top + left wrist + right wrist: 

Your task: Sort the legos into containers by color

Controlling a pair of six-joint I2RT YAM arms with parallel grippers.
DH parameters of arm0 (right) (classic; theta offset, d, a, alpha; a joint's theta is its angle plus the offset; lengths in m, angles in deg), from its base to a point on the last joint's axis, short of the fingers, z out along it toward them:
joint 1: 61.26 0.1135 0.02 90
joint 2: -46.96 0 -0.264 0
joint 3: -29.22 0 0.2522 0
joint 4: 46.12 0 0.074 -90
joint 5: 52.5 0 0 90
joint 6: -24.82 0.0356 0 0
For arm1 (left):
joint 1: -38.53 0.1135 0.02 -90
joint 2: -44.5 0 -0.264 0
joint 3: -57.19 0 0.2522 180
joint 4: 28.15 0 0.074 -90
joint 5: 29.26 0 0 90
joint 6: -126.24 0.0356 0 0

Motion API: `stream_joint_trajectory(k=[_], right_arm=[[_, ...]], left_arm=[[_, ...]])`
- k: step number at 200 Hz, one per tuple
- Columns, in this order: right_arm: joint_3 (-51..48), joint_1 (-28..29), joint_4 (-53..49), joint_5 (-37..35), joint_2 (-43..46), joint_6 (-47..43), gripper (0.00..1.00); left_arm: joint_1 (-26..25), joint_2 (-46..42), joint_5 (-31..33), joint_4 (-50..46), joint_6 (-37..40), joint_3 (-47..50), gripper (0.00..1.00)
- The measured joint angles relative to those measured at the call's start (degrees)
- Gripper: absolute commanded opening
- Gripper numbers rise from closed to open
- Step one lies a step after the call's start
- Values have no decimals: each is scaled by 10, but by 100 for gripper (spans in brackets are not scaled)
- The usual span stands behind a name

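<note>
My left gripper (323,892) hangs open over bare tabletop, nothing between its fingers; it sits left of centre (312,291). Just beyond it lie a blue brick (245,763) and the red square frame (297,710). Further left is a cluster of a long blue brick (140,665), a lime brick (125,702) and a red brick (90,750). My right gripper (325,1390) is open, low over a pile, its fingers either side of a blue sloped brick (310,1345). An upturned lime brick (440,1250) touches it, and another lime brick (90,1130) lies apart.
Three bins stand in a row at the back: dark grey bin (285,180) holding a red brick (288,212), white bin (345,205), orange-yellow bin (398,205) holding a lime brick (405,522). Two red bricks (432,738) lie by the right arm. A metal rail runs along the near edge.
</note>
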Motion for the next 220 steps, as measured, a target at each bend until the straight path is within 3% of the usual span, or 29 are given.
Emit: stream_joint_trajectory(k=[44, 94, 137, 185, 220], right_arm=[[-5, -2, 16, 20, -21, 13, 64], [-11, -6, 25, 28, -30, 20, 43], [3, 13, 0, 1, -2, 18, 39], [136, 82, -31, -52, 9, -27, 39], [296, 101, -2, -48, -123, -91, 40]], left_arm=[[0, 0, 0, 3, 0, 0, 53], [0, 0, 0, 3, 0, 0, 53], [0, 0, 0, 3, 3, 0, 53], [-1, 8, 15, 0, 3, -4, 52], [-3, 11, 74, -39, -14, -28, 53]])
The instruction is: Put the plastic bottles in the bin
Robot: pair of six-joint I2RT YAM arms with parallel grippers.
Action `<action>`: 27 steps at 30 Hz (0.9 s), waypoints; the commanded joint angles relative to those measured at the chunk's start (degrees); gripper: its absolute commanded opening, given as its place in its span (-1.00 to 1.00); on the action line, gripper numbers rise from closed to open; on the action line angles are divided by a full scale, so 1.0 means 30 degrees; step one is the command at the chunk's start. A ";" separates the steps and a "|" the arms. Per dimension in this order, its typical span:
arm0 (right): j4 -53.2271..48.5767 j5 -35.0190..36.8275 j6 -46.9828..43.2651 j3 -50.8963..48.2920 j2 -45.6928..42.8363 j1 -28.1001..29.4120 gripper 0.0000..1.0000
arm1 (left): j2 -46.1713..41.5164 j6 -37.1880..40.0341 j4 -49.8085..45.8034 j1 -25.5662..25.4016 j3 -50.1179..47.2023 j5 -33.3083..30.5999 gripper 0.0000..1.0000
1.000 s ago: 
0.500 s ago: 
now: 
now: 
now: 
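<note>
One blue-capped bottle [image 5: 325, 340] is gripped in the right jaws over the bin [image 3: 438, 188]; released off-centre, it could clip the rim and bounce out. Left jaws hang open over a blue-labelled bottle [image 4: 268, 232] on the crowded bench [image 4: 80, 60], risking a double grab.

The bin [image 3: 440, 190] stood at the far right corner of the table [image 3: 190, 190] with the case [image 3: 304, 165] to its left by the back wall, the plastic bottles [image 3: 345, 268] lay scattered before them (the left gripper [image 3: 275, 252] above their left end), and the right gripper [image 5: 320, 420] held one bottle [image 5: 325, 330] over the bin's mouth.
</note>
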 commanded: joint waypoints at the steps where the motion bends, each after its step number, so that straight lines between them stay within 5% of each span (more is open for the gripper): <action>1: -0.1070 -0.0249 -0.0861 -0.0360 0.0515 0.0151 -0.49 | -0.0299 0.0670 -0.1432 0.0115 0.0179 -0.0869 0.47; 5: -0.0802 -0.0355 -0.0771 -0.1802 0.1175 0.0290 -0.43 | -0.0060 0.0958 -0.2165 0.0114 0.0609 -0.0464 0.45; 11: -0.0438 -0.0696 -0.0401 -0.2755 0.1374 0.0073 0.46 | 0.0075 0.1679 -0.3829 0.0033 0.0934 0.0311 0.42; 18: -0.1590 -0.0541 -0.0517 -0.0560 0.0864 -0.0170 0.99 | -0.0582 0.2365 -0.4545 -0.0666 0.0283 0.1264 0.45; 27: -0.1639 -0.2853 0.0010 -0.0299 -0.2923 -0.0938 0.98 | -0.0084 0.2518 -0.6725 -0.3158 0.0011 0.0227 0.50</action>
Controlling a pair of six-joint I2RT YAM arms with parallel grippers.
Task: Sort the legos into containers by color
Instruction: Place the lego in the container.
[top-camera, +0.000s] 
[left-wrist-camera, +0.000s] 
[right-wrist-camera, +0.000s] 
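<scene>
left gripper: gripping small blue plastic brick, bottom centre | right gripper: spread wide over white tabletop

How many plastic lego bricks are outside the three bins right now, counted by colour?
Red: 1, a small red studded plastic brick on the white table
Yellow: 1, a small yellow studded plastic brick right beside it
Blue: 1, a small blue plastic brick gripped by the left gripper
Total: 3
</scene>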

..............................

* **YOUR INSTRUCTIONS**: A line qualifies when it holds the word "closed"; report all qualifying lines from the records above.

* **WRITTEN ANSWER**:
- Gripper numbers rise from closed to open
Action `<action>`: 27 steps at 30 Hz (0.9 s), waypoints; the commanded joint angles relative to those measured at the chunk's start (degrees); gripper: its absolute commanded opening, given as its place in its span (-1.00 to 1.00); on the action line, gripper numbers rise from closed to open; on the action line angles are divided by a full scale, so 1.0 means 30 degrees; step one is the command at the chunk's start. A ";" separates the steps and a "|" the arms. Per dimension in this order, its typical span:

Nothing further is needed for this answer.